La meilleure. Les voilà, tous les deux dans un avion en direction de leur voyage de noce, alors qu'ils étaient encore de parfaits inconnus, ou peu s'en faut, l'un à l'autre. Et déjà, Elwyn la complimentait, et pas de la moindre des flatteries. Il avait utilisé un des superlatifs qui était sûrement des plus agréables à entendre, lorsqu'il est dit avec sincérité. Ses joues se pigmentèrent un peu sous l'appréciation de ce commentaire, et un large sourire étira ses lèvres charnues. Tu n'es pas mal non plus, répliqua-t-elle d'un air malicieux. Petite lilote comme réponse, dont le principe était d'en dire moins pour en suggérer plus, une autre manière de souligner le côté agréable d'Elwyn. Si ses bavardages quasi-ininterrompus auraient pu en agacer plus d'une, ce n'était pas le cas de la brune, qui préférait largement avoir de belles discussions sur n'importe quel sujet, même en ayant du mal à suivre, que de se trouver face à un mur. Au moins, on ne risquait pas de s'ennuyer, et il y avait même un bonus spécial culture ! De plus, l'homme à ses côtés était très sympathique et possédait un certain charisme. Personne ne pouvait savoir de quoi l'avenir serait fait, mais pour l'instant, les jours à venir se profilaient sous de bons augures. Elle sourit lorsque son compagnon lui dit que les tigres étaient définitivement ses préférés, argumentant sur la taille de leur mâchoire. En effet, je ne vois pas ce qu'il pourrait y avoir d'autre. Elle sourit et ajouta: J'ai appris qu'il existait des croisement lions-tigres, appelés ligres ou ligrons. Ils sont énormes, très imposants, mais stériles, et ont souvent des problèmes de santé. Leur discussion pouvait sembler anodine au possible, et même clairement inintéressante pour les spectateurs de télé-réalité; mais les relations humaines se basent sur des interactions les plus simples, au final.
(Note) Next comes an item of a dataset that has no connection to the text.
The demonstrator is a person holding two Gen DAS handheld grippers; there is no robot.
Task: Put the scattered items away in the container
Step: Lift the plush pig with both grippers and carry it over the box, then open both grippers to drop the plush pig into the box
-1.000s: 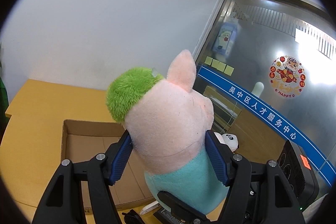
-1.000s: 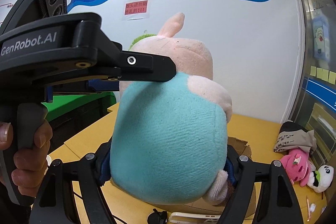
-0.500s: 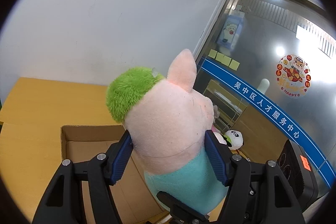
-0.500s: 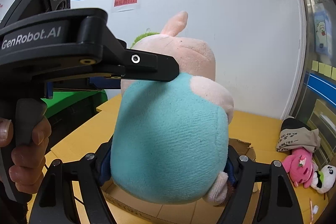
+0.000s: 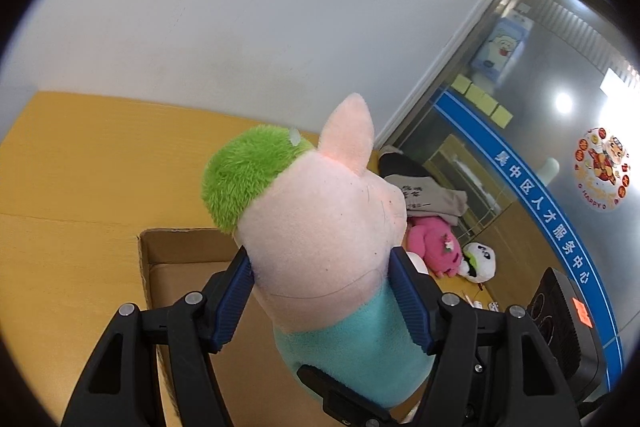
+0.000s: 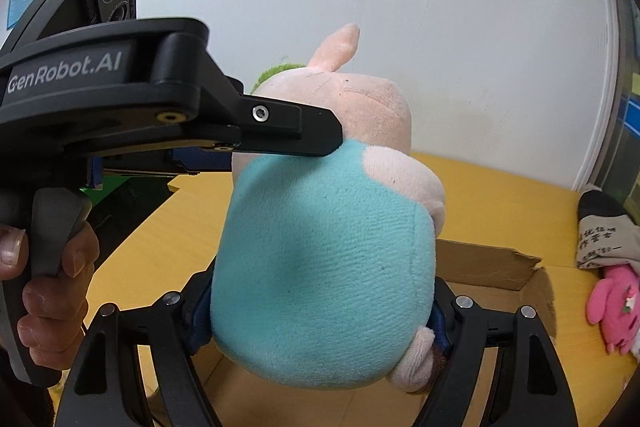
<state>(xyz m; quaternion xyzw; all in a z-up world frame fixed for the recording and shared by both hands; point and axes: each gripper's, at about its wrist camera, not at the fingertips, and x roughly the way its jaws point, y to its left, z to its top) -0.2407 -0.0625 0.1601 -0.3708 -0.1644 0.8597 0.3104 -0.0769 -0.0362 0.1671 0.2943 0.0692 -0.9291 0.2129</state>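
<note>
A pink pig plush (image 5: 320,219) with a teal body and a green plush patch is held by both grippers over an open cardboard box (image 5: 160,251). My left gripper (image 5: 320,291) is shut on its neck. My right gripper (image 6: 320,319) is shut on its teal body (image 6: 320,267). The box (image 6: 488,267) also shows below the plush in the right wrist view. The left gripper's body fills the left of the right wrist view.
A pink plush (image 5: 434,247), a panda plush (image 5: 480,261) and a grey folded cloth (image 5: 424,191) lie on the yellow table (image 5: 80,163) right of the box. A black device (image 5: 560,311) stands at the right. A white wall and a glass door stand behind.
Both grippers have carried the plush forward and tilted down over the box. More of the table and the toys at the right have come into view.
</note>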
Lorsqu'Elwyn s'extasia sur son métier, la métisse pouffa de rire. On aurait presque dit la nièce d'Evelyn Pearson qui l'imaginait en Moana, princesse Disney de Tahiti, mais en version adulte et plus... geek ! Au moins, son mari avait de l'imagination à revendre. Elle se pencha vers lui, d'un air de complot. J'ai une confession à te faire. La jeune femme vint près de son oreille, et chuchota: ... Je n'ai jamais vu le film Wonder Woman. Ni lu les comics. Elle avait bien conscience de leur existence, mais étant peu portée sur la télévision, et n'ayant pas vraiment eu le temps ces dernières années de binge-watcher, elle ne s'était pas trop intéressée à la pop culture actuelle; ou du moins, pas dans son entièreté. Elle était allée au cinéma voir Avengers avec sa petite soeur qui l'y avait traîné, et avait apprécié partager des soirées films avec elle sur cette même veine par la suite, mais certains films manquaient au peloton. Malgré tout, elle voyait bien le style d'héroïne qu'était Wonder Woman, et elle conclut donc : De ce que j'en sais, elle est vraiment badass, et se bat pour la justice, les faibles, c'est ça ? Alors, pour le peu que je connais, je la trouve vraiment cool. Heïana rit lorsque son mari lui demanda des détails sur son métier; apparemment, il tenait des tableaux statistiques. Elle dit alors: Je pourrais t'en parler pendant des heures; mais je ne pense pas que l'avion soit l'endroit idéal pour t'en faire un exposé complet. Pour faire simple, oui, ça peut être dur parfois. Mais c'est le plus souvent merveilleux. Il m'arrive d'avoir peur, pour des accouchements compliqués, des grossesses à risque; mais je ne dois pas le laisser transparaître. Elle jeta un coup d'oeil au hublot, et crut apercevoir l'archipel Polynésien, encore assez éloigné mais se rapprochant de minute en minute, visible grâce aux lueurs des éclairages publics. Oh ! On ne devrait pas tarder à arriver. Si tu veux, je te décrirai plus précisément mon métier pendant la semaine; tu n'auras qu'à me poser toutes tes questions... Mais une à une ! dit-elle d'un air de défi, se doutant que cela constituerait un challenge, ou presque, pour le réceptacle toujours ouvert à la connaissance qu'était l'homme à ses côtés.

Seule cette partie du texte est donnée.